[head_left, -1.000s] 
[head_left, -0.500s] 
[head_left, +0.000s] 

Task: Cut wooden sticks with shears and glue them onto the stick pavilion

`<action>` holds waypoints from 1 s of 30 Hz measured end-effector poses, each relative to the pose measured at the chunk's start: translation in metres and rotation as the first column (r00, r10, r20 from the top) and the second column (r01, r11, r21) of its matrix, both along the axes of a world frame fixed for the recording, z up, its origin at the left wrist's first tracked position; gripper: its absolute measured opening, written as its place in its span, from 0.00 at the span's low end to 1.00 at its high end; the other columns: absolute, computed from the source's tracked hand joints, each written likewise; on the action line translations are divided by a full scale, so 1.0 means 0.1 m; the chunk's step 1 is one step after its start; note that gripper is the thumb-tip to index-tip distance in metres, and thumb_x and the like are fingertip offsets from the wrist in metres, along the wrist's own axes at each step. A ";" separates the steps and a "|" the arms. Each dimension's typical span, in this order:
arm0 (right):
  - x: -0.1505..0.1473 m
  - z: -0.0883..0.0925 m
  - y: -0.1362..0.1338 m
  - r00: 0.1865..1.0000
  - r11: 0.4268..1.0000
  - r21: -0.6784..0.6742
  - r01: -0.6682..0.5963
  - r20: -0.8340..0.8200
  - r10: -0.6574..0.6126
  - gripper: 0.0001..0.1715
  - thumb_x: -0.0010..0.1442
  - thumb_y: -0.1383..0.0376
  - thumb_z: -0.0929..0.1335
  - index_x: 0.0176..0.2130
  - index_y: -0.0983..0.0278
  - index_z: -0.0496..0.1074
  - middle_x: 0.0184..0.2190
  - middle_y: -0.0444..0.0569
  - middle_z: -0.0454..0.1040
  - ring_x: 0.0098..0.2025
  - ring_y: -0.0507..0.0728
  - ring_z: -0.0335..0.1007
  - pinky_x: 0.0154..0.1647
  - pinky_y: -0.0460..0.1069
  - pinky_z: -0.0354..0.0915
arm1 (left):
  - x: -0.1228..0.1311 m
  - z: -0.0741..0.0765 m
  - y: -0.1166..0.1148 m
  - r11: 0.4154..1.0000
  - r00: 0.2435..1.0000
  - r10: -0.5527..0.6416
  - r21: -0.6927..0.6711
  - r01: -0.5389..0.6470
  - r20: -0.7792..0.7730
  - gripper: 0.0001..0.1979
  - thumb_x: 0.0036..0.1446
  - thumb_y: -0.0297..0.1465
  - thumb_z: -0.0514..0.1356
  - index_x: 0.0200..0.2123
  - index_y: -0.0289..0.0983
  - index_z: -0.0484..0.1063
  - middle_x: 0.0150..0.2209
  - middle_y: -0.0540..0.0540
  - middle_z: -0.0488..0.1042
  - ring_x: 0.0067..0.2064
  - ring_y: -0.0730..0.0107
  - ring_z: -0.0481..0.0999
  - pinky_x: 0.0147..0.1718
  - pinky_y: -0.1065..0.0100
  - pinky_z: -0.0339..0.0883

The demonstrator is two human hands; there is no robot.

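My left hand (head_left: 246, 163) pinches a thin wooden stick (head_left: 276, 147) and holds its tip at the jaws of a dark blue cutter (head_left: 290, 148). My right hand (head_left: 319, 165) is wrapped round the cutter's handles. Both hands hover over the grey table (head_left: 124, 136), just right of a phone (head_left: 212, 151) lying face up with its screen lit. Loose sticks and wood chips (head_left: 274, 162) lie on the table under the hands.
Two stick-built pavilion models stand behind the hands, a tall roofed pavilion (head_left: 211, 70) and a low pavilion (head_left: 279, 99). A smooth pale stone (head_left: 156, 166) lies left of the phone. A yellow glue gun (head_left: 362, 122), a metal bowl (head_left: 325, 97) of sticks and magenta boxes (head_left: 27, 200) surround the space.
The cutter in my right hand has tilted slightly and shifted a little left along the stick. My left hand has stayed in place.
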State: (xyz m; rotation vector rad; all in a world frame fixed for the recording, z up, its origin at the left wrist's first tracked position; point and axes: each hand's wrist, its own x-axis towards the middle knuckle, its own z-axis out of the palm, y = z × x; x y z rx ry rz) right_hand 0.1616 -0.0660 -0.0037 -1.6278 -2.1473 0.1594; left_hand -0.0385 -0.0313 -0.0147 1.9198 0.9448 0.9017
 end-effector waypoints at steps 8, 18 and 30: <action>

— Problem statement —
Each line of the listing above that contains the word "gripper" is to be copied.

— Solution to the exercise —
`<action>` holds waypoints from 1 s of 30 Hz measured end-effector poses, each relative to the pose measured at the chunk's start: translation in metres and rotation as the first column (r00, r10, r20 from the top) and the second column (r01, r11, r21) of its matrix, both along the axes of a world frame fixed for the recording, z up, its origin at the left wrist's first tracked position; gripper: its absolute measured opening, written as its place in its span, from 0.00 at the span's low end to 1.00 at its high end; the other columns: absolute, computed from the source's tracked hand joints, each written likewise; on the action line translations are divided by a full scale, so 1.0 means 0.1 m; the chunk's step 1 is one step after its start; note that gripper is the thumb-tip to index-tip distance in metres, and thumb_x and the like are fingertip offsets from the wrist in metres, along the wrist's own axes at each step. A ";" separates the steps and a "|" the arms. Each dimension's typical span, in this order:
  - gripper: 0.0001..0.1715
  - gripper: 0.0001..0.1979

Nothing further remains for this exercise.